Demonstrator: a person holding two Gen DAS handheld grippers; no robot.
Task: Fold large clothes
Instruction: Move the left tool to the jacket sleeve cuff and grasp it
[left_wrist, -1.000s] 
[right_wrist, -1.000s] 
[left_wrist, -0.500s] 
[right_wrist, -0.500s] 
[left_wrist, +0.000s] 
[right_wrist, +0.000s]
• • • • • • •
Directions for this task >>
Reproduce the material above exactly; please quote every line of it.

Reply >>
Demonstrator: a person holding two Gen DAS handheld grippers; no robot.
Task: Fold large clothes
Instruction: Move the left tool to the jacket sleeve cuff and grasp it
[left_wrist, -1.000s] 
[right_wrist, -1.000s] 
[left_wrist, -0.500s] 
[right_wrist, -0.500s] 
[left_wrist, +0.000s] 
[right_wrist, +0.000s]

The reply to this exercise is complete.